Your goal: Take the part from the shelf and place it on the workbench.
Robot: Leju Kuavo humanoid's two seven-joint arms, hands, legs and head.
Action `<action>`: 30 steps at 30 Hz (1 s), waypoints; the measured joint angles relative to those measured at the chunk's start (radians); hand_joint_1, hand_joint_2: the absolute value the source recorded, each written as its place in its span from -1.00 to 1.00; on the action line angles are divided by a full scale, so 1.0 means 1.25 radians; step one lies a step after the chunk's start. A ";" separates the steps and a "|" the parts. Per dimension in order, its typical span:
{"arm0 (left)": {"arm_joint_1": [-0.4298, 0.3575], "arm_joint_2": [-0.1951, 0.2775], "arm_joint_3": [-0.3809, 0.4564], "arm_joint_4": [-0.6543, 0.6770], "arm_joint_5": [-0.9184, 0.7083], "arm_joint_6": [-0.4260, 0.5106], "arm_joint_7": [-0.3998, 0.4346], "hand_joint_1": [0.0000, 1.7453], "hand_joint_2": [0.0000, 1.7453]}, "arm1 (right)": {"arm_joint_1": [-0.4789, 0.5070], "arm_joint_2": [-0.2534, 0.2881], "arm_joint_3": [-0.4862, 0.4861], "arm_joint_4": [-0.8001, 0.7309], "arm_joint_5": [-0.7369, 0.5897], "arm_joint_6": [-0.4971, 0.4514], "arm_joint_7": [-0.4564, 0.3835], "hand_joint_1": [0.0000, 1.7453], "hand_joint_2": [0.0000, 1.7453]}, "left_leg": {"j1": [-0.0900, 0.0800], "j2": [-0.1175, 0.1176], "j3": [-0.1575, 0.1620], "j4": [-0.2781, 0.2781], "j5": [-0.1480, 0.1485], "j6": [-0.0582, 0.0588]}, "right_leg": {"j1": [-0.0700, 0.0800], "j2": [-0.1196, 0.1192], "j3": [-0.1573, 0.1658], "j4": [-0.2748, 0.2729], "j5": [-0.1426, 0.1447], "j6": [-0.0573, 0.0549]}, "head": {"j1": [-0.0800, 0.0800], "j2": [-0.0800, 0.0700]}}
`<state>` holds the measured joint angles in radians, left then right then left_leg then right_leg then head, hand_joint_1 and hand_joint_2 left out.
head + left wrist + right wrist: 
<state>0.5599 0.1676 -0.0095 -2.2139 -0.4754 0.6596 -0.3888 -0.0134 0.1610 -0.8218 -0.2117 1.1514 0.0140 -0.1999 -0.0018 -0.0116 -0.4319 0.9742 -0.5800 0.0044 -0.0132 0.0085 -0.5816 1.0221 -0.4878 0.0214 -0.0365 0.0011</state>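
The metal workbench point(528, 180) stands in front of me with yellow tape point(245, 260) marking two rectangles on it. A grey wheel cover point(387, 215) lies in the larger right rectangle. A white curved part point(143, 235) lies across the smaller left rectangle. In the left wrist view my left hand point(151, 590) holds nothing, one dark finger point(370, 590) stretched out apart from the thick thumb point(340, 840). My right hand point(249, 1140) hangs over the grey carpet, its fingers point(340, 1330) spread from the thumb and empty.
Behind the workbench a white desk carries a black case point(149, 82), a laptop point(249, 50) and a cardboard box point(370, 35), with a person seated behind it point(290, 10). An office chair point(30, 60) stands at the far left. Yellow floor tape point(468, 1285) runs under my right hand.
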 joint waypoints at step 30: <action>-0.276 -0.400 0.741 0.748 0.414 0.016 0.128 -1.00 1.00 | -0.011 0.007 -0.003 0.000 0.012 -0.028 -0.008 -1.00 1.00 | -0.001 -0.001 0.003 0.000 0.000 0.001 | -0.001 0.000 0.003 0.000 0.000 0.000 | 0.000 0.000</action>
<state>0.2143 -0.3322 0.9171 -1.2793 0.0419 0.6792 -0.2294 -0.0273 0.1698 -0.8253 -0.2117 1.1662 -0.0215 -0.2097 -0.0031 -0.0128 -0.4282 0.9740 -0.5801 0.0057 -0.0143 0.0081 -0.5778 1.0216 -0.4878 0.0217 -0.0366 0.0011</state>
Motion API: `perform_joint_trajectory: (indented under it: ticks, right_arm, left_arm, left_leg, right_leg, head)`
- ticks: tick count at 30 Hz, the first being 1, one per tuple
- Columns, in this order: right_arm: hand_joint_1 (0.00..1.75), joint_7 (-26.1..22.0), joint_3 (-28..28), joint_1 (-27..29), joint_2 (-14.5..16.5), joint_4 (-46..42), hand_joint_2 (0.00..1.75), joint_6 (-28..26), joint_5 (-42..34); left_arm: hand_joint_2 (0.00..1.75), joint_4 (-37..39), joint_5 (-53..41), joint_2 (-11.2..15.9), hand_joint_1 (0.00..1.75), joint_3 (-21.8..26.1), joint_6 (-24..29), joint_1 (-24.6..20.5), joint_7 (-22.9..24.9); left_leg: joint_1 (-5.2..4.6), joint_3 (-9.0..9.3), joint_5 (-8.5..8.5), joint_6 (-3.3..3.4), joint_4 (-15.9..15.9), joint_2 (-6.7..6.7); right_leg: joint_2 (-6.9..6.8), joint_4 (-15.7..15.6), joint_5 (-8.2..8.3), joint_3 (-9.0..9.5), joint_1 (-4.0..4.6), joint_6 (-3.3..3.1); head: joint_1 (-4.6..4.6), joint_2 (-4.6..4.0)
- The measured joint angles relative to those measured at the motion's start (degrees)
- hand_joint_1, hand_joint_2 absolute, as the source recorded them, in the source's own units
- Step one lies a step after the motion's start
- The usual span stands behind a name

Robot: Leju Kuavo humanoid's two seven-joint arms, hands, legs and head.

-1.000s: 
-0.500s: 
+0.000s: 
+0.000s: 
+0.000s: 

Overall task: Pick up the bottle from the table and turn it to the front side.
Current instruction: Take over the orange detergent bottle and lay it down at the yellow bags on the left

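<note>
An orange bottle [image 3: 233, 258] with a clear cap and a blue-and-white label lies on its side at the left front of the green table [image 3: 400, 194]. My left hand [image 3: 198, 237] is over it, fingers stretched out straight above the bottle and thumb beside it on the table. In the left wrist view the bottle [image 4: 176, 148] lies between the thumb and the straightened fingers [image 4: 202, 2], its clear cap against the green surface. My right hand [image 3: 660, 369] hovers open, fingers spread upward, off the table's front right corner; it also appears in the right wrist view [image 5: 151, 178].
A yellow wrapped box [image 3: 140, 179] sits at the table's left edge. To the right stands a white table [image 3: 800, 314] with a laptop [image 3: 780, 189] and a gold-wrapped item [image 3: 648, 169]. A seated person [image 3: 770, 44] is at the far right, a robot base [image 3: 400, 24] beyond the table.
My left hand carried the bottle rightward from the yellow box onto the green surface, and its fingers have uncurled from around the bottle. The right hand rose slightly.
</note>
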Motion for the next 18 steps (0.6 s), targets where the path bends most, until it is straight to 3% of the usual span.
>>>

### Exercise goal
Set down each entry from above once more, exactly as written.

### Result
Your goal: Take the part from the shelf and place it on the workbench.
Robot: Leju Kuavo humanoid's two seven-joint arms, hands, legs and head.
Action `<action>`: 30 steps at 30 Hz (1 s), waypoints; the measured joint angles relative to those measured at the chunk's start (radians); hand_joint_1, hand_joint_2: the absolute value the source recorded, each written as its place in its span from -1.00 to 1.00; on the action line angles are divided by a full scale, so 1.0 means 1.25 radians; step one lies a step after the chunk's start. A ";" separates the steps and a "|" the parts. Per dimension in order, its typical span:
{"arm0 (left)": {"arm_joint_1": [-0.4298, 0.3575], "arm_joint_2": [-0.1951, 0.2775], "arm_joint_3": [-0.3809, 0.4564], "arm_joint_4": [-0.6543, 0.6770], "arm_joint_5": [-0.9184, 0.7083], "arm_joint_6": [-0.4260, 0.5106], "arm_joint_7": [-0.3998, 0.4346], "hand_joint_1": [0.0000, 1.7453], "hand_joint_2": [0.0000, 1.7453]}, "arm1 (right)": {"arm_joint_1": [-0.4789, 0.5070], "arm_joint_2": [-0.2534, 0.2881], "arm_joint_3": [-0.4862, 0.4861], "arm_joint_4": [-0.8001, 0.7309], "arm_joint_5": [-0.7369, 0.5897], "arm_joint_6": [-0.4971, 0.4514], "arm_joint_7": [-0.4564, 0.3835], "hand_joint_1": [0.0000, 1.7453], "hand_joint_2": [0.0000, 1.7453]}, "left_leg": {"j1": [-0.0900, 0.0800], "j2": [-0.1175, 0.1176], "j3": [-0.1575, 0.1620], "j4": [-0.2781, 0.2781], "j5": [-0.1480, 0.1485], "j6": [-0.0582, 0.0588]}, "right_leg": {"j1": [-0.0700, 0.0800], "j2": [-0.1196, 0.1192], "j3": [-0.1573, 0.1658], "j4": [-0.2748, 0.2729], "j5": [-0.1426, 0.1447], "j6": [-0.0573, 0.0549]}, "head": {"j1": [-0.0800, 0.0800], "j2": [-0.0800, 0.0700]}}
`<state>` holds the measured joint angles in radians, left then right then left_leg then right_leg then head, hand_joint_1 and hand_joint_2 left out.
head + left wrist + right wrist: 
<state>0.5599 0.1676 -0.0095 -2.2139 -0.4754 0.6596 -0.3888 -0.0134 0.1610 -0.8218 -0.2117 1.1514 0.0140 -0.1999 -0.0018 -0.0116 -0.4319 0.9742 -0.5800 0.0044 -0.0132 0.0085 -0.5816 1.0221 -0.4878 0.0214 -0.0365 0.0011</state>
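The metal workbench point(528, 180) stands in front of me with yellow tape point(245, 260) marking two rectangles on it. A grey wheel cover point(387, 215) lies in the larger right rectangle. A white curved part point(143, 235) lies across the smaller left rectangle. In the left wrist view my left hand point(151, 590) holds nothing, one dark finger point(370, 590) stretched out apart from the thick thumb point(340, 840). My right hand point(249, 1140) hangs over the grey carpet, its fingers point(340, 1330) spread from the thumb and empty.
Behind the workbench a white desk carries a black case point(149, 82), a laptop point(249, 50) and a cardboard box point(370, 35), with a person seated behind it point(290, 10). An office chair point(30, 60) stands at the far left. Yellow floor tape point(468, 1285) runs under my right hand.
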 joint waypoints at step 30: <action>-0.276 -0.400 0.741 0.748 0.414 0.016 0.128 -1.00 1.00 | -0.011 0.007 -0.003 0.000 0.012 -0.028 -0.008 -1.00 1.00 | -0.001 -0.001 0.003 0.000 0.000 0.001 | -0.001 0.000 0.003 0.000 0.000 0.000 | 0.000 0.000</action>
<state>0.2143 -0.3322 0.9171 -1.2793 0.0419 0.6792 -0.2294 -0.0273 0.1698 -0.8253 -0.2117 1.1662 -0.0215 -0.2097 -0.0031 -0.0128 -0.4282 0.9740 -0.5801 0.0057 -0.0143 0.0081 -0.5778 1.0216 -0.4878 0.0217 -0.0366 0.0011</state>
Motion API: `perform_joint_trajectory: (indented under it: ticks, right_arm, left_arm, left_leg, right_leg, head)`
- ticks: tick count at 30 Hz, the first being 1, one per tuple
- Columns, in this order: right_arm: hand_joint_1 (0.00..1.75), joint_7 (-26.1..22.0), joint_3 (-28..28), joint_1 (-27..29), joint_2 (-14.5..16.5), joint_4 (-46..42), hand_joint_2 (0.00..1.75), joint_6 (-28..26), joint_5 (-42..34); left_arm: hand_joint_2 (0.00..1.75), joint_4 (-37..39), joint_5 (-53..41), joint_2 (-11.2..15.9), hand_joint_1 (0.00..1.75), joint_3 (-21.8..26.1), joint_6 (-24..29), joint_1 (-24.6..20.5), joint_7 (-22.9..24.9); left_leg: joint_1 (-5.2..4.6), joint_3 (-9.0..9.3), joint_5 (-8.5..8.5), joint_6 (-3.3..3.4), joint_4 (-15.9..15.9), joint_2 (-6.7..6.7); right_leg: joint_2 (-6.9..6.8), joint_4 (-15.7..15.6), joint_5 (-8.2..8.3), joint_3 (-9.0..9.5), joint_1 (-4.0..4.6), joint_6 (-3.3..3.1); head: joint_1 (-4.6..4.6), joint_2 (-4.6..4.0)
- The measured joint angles relative to those measured at the motion's start (degrees)
- hand_joint_1, hand_joint_2 absolute, as the source recorded them, in the source's own units
- Step one lies a step after the motion's start
- The usual span stands behind a name

Robot: Leju Kuavo humanoid's two seven-joint arms, hands, legs and head.

-1.000s: 
-0.500s: 
+0.000s: 
+0.000s: 
+0.000s: 

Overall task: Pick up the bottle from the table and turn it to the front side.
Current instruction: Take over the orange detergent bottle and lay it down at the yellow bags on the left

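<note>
An orange bottle [image 3: 233, 258] with a clear cap and a blue-and-white label lies on its side at the left front of the green table [image 3: 400, 194]. My left hand [image 3: 198, 237] is over it, fingers stretched out straight above the bottle and thumb beside it on the table. In the left wrist view the bottle [image 4: 176, 148] lies between the thumb and the straightened fingers [image 4: 202, 2], its clear cap against the green surface. My right hand [image 3: 660, 369] hovers open, fingers spread upward, off the table's front right corner; it also appears in the right wrist view [image 5: 151, 178].
A yellow wrapped box [image 3: 140, 179] sits at the table's left edge. To the right stands a white table [image 3: 800, 314] with a laptop [image 3: 780, 189] and a gold-wrapped item [image 3: 648, 169]. A seated person [image 3: 770, 44] is at the far right, a robot base [image 3: 400, 24] beyond the table.
My left hand carried the bottle rightward from the yellow box onto the green surface, and its fingers have uncurled from around the bottle. The right hand rose slightly.
</note>
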Motion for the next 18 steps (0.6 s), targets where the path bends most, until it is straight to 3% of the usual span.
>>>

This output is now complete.